Ему показалось, будто Эрнесто улыбнулся, и он бросил ему через плечо:

– Смейтесь сколько вам угодно, но я вам говорю, что cremor tartari отличная штука и освежает весь организм!.. Да, так на чем я остановился…

– Визит к Фуратто.

– Да… И вот так, значит, переходя от одного больного к другому, при таком питании, которое вовсе не соответствует его возрасту, истощенный поносом, он день за днем продолжал лазить через груды развалин и взбираться по разбитым ступенькам, пока однажды в темноте не споткнулся, упал и сломал ногу. И вот теперь он лежит в этой барачной больнице, среди наголо остриженных солдат, играющих в карты на грязных постелях. О, как он обрадовался, увидев меня! Вы один из редких людей, сказал он мне, кто помнит прежние времена и с кем у меня есть точки соприкосновения во взглядах и в воспоминаниях. Посмотрите сюда, он указал мне пальцем на кладбище, видите вон ту могилу в углу, со сломленным стволом каменного дерева? Это участок семейства Фуратто. Вот этот самый надгробный памятник я заказал и оплатил из моих первых доходов. Там покоится моя добрая тетка Шимица, которой я всем обязан. И там я очень скоро лягу и сам….

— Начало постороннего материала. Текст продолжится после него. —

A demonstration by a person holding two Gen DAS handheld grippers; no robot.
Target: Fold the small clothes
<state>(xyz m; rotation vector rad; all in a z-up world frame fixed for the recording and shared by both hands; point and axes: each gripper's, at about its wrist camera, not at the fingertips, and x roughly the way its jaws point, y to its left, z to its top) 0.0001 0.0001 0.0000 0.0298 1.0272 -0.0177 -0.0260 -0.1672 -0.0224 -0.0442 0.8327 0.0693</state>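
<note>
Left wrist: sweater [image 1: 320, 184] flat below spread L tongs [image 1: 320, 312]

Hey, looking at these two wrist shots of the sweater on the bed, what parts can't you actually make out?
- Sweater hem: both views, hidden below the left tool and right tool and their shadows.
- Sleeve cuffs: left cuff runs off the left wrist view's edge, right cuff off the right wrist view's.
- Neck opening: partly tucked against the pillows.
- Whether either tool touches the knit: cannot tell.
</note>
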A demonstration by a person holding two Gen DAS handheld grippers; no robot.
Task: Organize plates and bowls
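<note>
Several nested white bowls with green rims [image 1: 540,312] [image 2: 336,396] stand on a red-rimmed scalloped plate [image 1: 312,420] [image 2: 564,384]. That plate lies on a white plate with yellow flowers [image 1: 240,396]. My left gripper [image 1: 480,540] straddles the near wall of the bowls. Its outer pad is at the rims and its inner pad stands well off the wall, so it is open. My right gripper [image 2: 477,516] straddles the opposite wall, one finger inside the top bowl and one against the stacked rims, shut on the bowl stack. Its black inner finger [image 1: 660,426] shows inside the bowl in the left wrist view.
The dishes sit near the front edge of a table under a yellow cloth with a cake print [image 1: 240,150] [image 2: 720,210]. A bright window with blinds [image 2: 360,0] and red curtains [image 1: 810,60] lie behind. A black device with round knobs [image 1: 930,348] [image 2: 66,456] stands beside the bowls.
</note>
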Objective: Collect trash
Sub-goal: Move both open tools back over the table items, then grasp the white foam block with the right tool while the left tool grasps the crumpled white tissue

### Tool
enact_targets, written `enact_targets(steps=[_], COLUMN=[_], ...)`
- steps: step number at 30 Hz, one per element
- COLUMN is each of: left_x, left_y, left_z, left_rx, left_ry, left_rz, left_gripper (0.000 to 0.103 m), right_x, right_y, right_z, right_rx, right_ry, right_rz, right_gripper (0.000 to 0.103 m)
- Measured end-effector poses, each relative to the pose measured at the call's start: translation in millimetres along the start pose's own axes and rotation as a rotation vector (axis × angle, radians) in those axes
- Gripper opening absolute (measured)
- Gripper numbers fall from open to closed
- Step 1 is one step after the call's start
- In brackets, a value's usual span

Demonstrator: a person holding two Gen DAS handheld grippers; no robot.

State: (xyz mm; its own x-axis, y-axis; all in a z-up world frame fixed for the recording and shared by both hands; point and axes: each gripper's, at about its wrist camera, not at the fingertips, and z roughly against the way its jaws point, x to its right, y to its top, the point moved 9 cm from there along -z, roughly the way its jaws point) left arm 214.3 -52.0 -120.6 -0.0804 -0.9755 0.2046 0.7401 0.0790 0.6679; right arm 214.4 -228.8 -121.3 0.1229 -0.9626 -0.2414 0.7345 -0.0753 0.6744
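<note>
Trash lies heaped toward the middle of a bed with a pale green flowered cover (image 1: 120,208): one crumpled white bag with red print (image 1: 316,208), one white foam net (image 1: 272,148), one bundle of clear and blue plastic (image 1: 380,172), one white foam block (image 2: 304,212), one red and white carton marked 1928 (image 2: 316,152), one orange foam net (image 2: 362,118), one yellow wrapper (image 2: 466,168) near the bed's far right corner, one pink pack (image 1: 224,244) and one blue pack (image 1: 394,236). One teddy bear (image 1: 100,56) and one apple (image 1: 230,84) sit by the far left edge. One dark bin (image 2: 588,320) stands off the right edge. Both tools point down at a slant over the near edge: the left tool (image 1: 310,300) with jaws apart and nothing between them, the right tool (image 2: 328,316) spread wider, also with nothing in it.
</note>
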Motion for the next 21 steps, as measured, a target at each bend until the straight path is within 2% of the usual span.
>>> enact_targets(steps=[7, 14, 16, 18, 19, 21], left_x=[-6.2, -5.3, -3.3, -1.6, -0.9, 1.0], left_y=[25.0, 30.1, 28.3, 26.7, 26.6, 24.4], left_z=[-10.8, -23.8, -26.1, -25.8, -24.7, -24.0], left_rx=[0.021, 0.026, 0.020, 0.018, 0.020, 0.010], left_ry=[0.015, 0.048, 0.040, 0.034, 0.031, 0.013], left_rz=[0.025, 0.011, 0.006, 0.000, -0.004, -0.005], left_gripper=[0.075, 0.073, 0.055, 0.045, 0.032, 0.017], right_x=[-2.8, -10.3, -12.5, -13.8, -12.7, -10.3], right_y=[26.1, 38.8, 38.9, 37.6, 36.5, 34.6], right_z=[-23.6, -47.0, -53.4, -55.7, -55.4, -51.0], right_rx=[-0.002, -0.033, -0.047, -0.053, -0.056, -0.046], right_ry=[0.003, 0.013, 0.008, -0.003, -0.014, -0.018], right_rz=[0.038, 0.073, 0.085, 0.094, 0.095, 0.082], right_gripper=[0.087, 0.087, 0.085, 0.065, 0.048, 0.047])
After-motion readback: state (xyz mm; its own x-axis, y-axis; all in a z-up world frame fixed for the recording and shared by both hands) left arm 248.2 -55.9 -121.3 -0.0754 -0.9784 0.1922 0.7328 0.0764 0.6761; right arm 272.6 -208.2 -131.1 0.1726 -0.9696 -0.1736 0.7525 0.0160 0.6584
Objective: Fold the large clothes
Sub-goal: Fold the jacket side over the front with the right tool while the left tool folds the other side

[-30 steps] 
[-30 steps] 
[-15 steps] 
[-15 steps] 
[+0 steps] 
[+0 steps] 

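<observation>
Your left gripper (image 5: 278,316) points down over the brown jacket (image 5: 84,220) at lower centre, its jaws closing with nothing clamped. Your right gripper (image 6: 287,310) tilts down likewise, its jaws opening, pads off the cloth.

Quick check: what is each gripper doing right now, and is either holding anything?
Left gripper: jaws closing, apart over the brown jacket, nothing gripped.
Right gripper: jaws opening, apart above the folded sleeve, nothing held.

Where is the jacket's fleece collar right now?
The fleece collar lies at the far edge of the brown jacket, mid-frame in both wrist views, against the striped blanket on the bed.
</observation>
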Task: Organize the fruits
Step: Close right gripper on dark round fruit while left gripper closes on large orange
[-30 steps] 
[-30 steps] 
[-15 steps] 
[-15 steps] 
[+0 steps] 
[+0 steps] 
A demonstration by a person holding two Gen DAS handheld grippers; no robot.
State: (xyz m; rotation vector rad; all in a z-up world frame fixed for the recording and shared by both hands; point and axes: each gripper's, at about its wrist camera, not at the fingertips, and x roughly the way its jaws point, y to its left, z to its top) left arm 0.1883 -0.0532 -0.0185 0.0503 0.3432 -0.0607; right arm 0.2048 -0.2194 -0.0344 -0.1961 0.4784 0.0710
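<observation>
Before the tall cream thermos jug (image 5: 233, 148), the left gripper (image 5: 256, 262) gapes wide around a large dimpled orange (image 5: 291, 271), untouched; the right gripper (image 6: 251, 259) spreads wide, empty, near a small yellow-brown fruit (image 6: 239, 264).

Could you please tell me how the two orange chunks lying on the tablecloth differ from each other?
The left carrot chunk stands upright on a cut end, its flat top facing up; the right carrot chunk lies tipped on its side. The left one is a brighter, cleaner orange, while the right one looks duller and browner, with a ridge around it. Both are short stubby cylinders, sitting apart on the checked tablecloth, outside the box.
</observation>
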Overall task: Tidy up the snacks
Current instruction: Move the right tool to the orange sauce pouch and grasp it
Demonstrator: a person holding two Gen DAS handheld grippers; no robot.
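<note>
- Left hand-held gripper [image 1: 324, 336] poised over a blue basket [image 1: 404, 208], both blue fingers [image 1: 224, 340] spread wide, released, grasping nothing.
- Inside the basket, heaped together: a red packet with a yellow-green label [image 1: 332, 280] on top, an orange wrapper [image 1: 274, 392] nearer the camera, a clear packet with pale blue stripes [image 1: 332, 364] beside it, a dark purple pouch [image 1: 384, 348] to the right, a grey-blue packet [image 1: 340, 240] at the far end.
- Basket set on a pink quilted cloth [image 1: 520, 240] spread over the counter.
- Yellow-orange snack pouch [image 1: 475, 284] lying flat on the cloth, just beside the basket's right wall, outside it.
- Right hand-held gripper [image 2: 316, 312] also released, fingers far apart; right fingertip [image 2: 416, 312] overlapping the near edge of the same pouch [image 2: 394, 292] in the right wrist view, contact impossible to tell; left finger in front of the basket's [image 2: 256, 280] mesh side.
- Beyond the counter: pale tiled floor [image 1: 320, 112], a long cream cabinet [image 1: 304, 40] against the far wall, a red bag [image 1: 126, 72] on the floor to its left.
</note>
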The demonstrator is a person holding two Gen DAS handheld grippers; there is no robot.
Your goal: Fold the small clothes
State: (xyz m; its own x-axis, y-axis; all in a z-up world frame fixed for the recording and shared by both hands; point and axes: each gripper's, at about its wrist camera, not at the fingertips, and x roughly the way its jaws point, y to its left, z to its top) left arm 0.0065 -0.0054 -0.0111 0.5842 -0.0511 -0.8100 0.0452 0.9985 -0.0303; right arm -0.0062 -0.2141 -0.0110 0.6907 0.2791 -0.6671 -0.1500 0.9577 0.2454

– Несчастный Фуратто! – вздохнула Лизетта. – А кто знает, где теперь та особа?

– Оставьте ее! Может быть, она тоже свое заплатила! Когда опять поеду в Задар, я отнесу ему несколько свежих яиц и бутылку молока.

Воцарилось молчание. Лизетта, погрузившись в задумчивость, перекатывала ноготком крошки по скатерти. Вдруг откуда-то в ночной глубине раздалось несколько отдаленных винтовочных выстрелов, и это вернуло их к действительности.

Все прислушались, подняв головы.

– Ничего, это далеко, – ласково утешил их Ичан. – Это наши пацаны, что винтовки добыли, забавляются, кто кого, – что с ними поделаешь!

XXIX

Среди «пацанов, что винтовки добыли», главным был Драго. Горожане не могли его вспомнить: должно быть, когда он был ребенком, они не обращали на него внимания.

– Да как же это вы его не знаете, сын вдовой Митры, кривой! – объяснял Ичан в твердом убеждении, что таких его особых примет вполне достаточно для любого.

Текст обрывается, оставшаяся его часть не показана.